October 2021 – The Special Needs of Financial Services Boards
In this second Dialogue in the governance series, Barry Rafe and Ian Laughlin found that financial services organisations have unique features that require important consideration when reviewing Board composition. The paper includes a Financial Services Board Assessment Aid intended to enable a stronger, broader and more effective skills matrix for director appointment and board assessment. Because strong boards evolve over time, this Aid can help the long term planning required.
A small working group have developed a model to analyse Australian Bureau of Statistics (ABS) mortality data, releasing their findings monthly and commenting on actual versus expected deaths adjusted for population changes and trends in mortality improvement. This important analysis has been particularly useful to show the true impact of COVID-19 on mortality and the impact of public health measures on deaths from non-COVID-19 causes.
Australian Actuaries Climate Index
The Winter 2021 release of the Institute’s Australian Actuaries Climate Index (AACI) marked the three-year anniversary of this Index.
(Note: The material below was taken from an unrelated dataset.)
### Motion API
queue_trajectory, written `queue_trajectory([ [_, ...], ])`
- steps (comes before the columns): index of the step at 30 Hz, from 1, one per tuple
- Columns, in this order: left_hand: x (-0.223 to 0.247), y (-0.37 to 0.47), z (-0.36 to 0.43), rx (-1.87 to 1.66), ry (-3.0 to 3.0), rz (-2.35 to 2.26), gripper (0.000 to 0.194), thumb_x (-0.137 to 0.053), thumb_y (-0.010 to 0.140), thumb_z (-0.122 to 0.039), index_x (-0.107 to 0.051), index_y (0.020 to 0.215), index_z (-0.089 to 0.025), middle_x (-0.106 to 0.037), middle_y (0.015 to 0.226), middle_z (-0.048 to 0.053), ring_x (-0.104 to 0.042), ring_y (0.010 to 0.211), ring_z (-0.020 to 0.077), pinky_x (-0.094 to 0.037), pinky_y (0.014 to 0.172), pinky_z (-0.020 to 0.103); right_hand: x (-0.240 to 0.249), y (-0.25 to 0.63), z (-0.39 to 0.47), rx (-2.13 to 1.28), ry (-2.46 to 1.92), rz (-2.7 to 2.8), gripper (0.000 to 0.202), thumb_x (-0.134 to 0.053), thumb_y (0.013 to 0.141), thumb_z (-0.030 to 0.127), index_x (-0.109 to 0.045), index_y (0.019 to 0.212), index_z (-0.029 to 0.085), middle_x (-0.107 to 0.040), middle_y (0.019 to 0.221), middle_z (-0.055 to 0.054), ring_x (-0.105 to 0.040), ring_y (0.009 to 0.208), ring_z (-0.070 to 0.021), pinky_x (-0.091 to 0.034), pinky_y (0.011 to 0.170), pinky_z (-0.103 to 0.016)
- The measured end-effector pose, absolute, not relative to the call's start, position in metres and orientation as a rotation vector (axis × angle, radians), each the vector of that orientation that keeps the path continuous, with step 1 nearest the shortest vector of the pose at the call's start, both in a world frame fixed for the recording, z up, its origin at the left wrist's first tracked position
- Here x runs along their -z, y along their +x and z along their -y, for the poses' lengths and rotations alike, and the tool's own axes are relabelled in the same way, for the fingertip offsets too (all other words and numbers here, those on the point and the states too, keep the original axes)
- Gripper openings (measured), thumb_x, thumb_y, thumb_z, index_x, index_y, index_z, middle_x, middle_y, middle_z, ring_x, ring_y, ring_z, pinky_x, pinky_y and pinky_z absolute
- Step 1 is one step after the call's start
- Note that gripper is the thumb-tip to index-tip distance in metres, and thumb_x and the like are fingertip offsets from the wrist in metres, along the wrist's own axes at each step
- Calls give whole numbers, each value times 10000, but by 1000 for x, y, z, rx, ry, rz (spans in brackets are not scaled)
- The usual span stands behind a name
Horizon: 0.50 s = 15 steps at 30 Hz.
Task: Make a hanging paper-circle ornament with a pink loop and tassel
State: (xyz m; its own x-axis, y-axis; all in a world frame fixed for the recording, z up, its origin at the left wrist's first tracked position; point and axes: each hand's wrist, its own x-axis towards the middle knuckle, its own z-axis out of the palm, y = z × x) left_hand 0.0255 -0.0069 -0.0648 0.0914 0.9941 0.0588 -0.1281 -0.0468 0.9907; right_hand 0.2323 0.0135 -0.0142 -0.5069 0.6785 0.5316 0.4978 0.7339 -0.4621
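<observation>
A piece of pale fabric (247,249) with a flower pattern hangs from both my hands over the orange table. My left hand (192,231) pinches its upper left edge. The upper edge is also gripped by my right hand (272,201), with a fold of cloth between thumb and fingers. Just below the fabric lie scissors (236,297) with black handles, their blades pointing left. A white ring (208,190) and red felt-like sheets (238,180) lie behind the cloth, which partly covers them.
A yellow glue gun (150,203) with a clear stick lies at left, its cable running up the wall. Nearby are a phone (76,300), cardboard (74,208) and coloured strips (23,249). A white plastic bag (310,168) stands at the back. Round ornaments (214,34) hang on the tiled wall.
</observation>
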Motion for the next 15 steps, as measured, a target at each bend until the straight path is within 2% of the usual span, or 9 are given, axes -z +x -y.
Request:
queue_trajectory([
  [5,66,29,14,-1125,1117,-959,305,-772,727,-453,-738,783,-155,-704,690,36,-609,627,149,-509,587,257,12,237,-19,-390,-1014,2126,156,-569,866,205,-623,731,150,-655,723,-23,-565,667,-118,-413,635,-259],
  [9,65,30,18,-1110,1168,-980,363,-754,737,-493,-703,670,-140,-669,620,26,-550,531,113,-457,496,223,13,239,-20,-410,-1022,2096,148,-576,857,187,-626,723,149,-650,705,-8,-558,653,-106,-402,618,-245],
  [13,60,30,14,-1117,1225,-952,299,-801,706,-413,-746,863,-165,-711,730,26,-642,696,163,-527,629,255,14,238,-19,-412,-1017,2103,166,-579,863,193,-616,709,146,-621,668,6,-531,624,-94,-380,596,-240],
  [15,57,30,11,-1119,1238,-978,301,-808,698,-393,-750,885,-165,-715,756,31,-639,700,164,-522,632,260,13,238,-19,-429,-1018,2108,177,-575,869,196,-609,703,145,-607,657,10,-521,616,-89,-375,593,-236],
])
The Winter update shows 42 of the last 43 seasons since the end of the reference (baseline) period have recorded extremes.
The Institute made 17 submissions (as of early December) across a wide range of topics and practice areas, including household resilience to natural perils, the proposed reinsurance pool and climate risk-related issues; superannuation and retirement income reforms; life insurance reforms, including occupational exclusions in default insurance and offshore reinsurance; the Consumer Data Right; work injury schemes; AASB17; and the Commonwealth Budget.
The Institute’s practice committees continue to drive professional development, education and policy reform across traditional and new actuarial practices. We thank all those volunteers for their commitment to the monthly meetings, the development work in between, and sharing of their expertise at meetings, insight sessions and Institute events.
Public Policy continues in 2022
The Public Policy and Professionalism Team has several projects underway for 2022 delivery. Work has commenced on a Green Paper on Cyber Risk and Public Policy Council Committee is planning several thought leadership pieces in the lead up to ICA2023 to showcase the Institute’s expertise and contribution to economic and social equality.
Thank you to the Public Policy Council Committee for its oversight and all the Actuaries for their contributions to the public policy work in 2021.